Able Hawk nodded at Shawn. “You and Tell here should get on real good. In my research I learned Tell has a reporter in his family. Pretty famous one. Ex-reporter, anyhow. And maybe
infamous
is the word I should have used.”

That got under Tell’s skin, as Able probably intended. And it got Shawn’s attention, as it was also surely intended to. The journalist asked, “Anyone I might know?”

“Probably,” Able said. “Kind of infamous reporter-turned-novelist who lives out to Cedartown lately, counties away. Fella name of Chris Lyon.” The name clearly rang bells for Shawn O’Hara.

Tell met Shawn’s inquiring gaze and confirmed, “Chris is my cousin. We were close as kids, then kind of drifted apart as maturity too often does to you.” But Tell had stayed with Chris and his family for a couple of nights before driving west to New Austin. Such as they were, Chris Lyon, and his wife, Salome, were as close to real family as remained for Tell.

“Your cousin has built quite a reputation for himself, for better or worse,” Shawn said.

Patricia drained the dregs of Tell’s margarita, watching him. The waiter brought Patricia another and she handed the waiter the empty glass. She stirred her drink with its two straws and sipped. Her dark eyes were still focused on Tell.

He said, “Chris tends toward mythologizing himself. Unfortunately, so do a lot of his critics and fans. When it comes to Chris, it’s best to believe half of what you hear, and less than that of what you read. And that last is true regardless of whether Chris is or isn’t the author.”

“Same be said for you, Tell Lyon?” Able Hawk arched a bushy eyebrow.

Tell searched the sheriff’s strange eyes. He had never seen anything like them. In the right light, they were so pale that Tell could imagine Able’s irises blending into the whites from a distance. They were eyes that could break a suspect just by boring into him, Tell guessed.

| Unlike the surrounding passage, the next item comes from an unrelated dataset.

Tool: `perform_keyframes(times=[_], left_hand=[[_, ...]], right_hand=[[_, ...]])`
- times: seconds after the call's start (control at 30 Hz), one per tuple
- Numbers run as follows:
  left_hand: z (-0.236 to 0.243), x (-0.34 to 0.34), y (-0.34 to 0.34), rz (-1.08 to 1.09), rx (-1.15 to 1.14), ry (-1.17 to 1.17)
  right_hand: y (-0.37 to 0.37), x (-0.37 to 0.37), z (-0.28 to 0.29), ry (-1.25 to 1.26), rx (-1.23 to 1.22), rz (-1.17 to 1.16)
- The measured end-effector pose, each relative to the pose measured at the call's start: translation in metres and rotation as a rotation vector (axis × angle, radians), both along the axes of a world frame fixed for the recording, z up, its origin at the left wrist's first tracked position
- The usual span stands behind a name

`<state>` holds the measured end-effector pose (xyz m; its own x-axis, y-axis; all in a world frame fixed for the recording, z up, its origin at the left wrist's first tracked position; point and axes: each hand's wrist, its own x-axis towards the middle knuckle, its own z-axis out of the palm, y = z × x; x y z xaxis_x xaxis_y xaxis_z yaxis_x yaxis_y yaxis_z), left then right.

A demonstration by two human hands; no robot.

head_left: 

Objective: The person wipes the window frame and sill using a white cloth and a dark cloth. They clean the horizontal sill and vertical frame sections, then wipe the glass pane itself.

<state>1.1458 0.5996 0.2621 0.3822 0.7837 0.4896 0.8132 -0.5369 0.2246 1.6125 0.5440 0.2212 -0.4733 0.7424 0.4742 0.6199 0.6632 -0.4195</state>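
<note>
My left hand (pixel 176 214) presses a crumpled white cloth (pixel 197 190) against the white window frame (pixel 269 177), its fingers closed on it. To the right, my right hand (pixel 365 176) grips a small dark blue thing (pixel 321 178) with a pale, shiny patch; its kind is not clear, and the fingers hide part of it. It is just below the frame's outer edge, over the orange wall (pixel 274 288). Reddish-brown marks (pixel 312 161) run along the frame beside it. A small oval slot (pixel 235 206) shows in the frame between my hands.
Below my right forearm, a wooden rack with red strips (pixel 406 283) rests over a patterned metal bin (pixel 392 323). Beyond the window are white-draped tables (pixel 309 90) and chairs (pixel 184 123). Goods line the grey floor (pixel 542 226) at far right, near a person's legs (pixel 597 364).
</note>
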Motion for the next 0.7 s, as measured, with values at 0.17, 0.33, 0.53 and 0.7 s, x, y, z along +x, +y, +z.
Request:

“No, I’m not like Chris,” Tell said.

“All the same,” Able said with a sad smile, those terrible eyes searching Tell’s face, “I’m very sorry for the loss of your family, son.”

“Thanks,” Tell said evenly. “But I don’t talk about that.” Tell felt Patricia sizing him up again. He thought he felt her leg pressing harder against his. It was probably just his imagination. Or maybe it was the tequila.

Able said, “I really don’t wanna talk shop tonight, just like I said a bit ago. But you should probably know, Chief, that I made a collar out front a few minutes ago.”

“Yeah?” Tell said. “What happened?”

“Young man was weaving,” Able said. “I figured him for DWI and sure enough, the boy, one Miguel Sanchez,
maybe
age eighteen, he failed the Breathalyzer, big time. He was carrying false paper. He’s bein’ booked at county by now.”

“Thanks for catching him, Sheriff,” Tell said. “Thanks for taking him down before someone got hurt in my city.” New Austin was mostly located within Horton County. Getting along with Able Hawk was going to be a necessity, Tell knew.

“We’re seeing a lot of these fake licenses and Social Security cards lately,” Able said. “Best estimate is that 70 percent of Horton County’s Hispanic population came illegally across the border.”

Tell said, “Maybe you could bring some samples of those bogus identifications to lunch tomorrow. Maybe some samples I could hold on to for a time. Help me get my people up to speed.”

“Happy as hell to do that,” Able said, smiling. “Your predecessor, he weren’t too aggressive on this subject. Good to know I’ve got a man with a pair here in town now who has my back. Now I should leave you two—er, three?—to your dinner and your drinks.”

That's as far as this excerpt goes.